Eating Well Is The Best Revenge

By Diana Farr Louis

Our view.
Our view on Andros.

Diana Farr Louis

ATHENS Greece—(Weekly Hubris)—1 January 2022—Back in the Big Olive (after four and a half months in our island refuge on Andros), it’s hard to come to terms with gazing out on a panorama of different shades, shapes, and textures of green trees instead of a view that includes our olive trees, a camel-colored valley ending at a beach, the sea, and the hulks, sometimes blurry, sometimes clear, of three or four other Cycladic islands. 

Even harder, though, is to look out the west window here and see nothing but apartment buildings, solar heaters, and TV antennas. And we consider ourselves lucky. Nothing close by rises as high as our third-floor windows. But I miss not being able to be outside, feasting my eyes on the changing skies and sea, grabbing a lemon or a basketful of figs or parting thorny branches to pry off a perfect pomegranate for breakfast.

I’m quite aware that I’m horribly spoiled. We had an almost normal summer. Especially in June and September/October. Beloved friends, some unseen for three years, others who came last summer, too, from the US and the UK, greeted us with hugs, parties, taverna lunches, and ouzos in cafés, while sometimes joining in our almost daily trips to delicious beaches.

It seemed quite unreal to be gathering without masks, to be touching, to be laughing, and telling stories of a winter that was so sad and lonely for so many people. One British friend, whose husband had died the previous September, said she hadn’t had as much social life in the past two years in England as she had in three weeks on Andros.

As the summer drew on, we became aware that we were living in a bubble, somehow protected from the disasters that seemed to be striking most parts of the world. Besides the unstoppable fires in the West of the US and Canada, floods were killing people and tearing towns in half in Germany, while a friend in London said that her street looked like the Grand Canal. 

Later, people would be drowning in New York City and New Jersey and the fires would destroy many of our beloved walks in Attica along with almost half of Evia, the island opposite Andros. The ash even reached our terrace, while for days ominous gray clouds streaked the horizon and the sun set in a surreal orange blur. At times, it was hotter inside the Arctic Circle than it was in Greece; though, at others, we had weeks of the worst heat anyone could remember.

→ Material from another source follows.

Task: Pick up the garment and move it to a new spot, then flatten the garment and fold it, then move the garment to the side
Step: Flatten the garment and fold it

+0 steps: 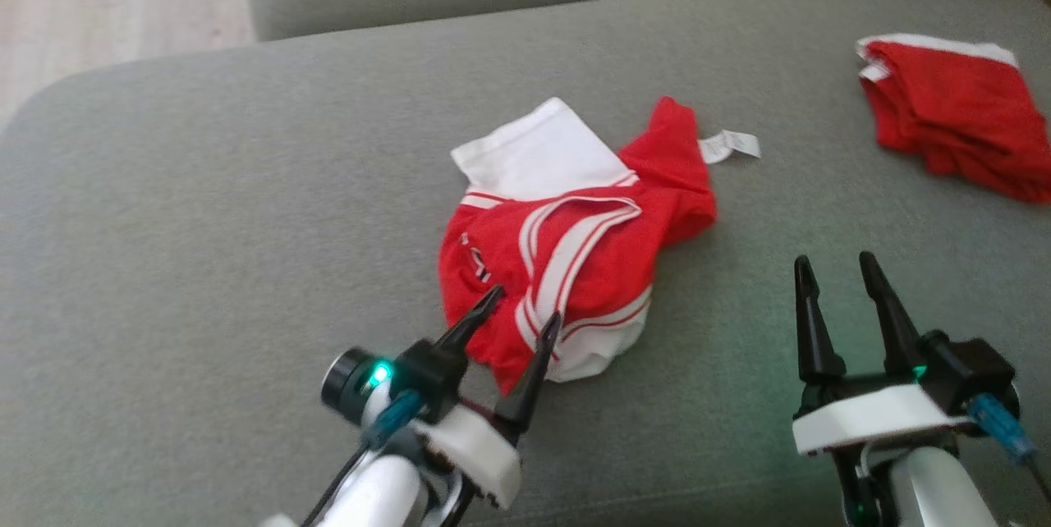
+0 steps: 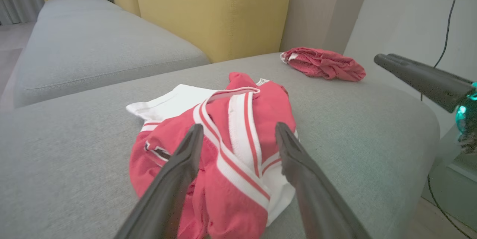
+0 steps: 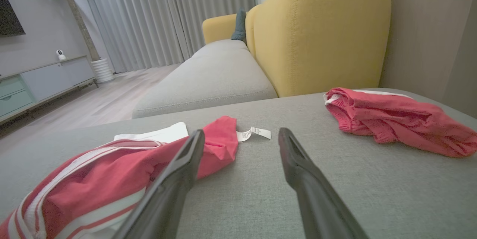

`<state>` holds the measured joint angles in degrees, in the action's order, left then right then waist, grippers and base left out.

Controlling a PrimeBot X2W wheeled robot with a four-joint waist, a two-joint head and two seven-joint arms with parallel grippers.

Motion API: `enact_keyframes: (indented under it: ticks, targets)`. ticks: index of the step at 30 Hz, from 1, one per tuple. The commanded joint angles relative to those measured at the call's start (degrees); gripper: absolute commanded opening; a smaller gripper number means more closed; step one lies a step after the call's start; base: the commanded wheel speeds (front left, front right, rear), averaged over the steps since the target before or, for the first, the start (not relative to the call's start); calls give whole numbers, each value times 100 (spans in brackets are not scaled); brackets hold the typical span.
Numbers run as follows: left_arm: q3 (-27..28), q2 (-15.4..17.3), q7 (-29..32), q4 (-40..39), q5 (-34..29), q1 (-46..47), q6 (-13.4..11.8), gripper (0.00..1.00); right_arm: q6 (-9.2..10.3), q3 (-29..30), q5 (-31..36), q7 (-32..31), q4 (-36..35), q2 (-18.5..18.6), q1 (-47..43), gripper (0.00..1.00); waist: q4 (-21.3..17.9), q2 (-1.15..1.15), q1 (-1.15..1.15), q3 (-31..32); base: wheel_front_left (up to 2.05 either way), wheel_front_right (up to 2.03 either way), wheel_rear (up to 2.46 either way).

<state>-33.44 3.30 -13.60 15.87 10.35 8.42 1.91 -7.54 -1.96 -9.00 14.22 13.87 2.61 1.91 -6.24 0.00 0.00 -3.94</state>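
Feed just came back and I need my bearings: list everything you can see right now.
red-and-white garment: 1, red with white bands, crumpled mid-seat
care label: 1, white, beside the garment's far edge
red bundle: 1, red with white trim, seat's far right
seat cushions: 2, grey, one under the clothes, one beyond
backrest: 1, yellow, behind the seats
small cushion: 1, teal, against the backrest
potted plant: 1, green, far corner
left pincer: 1, dark, open, at the garment's near edge
right pincer: 1, dark, open, over bare seat

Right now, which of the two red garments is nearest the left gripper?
The crumpled red-and-white striped garment in the middle; the open left gripper hovers at its near edge. The folded red bundle lies far right.
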Motion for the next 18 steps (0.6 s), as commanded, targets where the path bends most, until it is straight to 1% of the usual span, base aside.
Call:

Spooky sunset during the fires of August.
Spooky sunset during the fires of August.

Our hillside was naturally cooler—even at 39.9°C (103.8°F) under the pergola—than the rest of the island and certainly much of the rest of Greece, but there was small comfort in the sea, where flotillas of stinging jellyfish lurked. Most of the time, our beaches were not as bad as those across the way on Kea or up north in Halkidiki, but I did manage to get lashed about four times, when I thought the sea was clear. Luckily, their sting is not even as bad as a bee’s, unpleasant but not too painful unless you happen to be allergic.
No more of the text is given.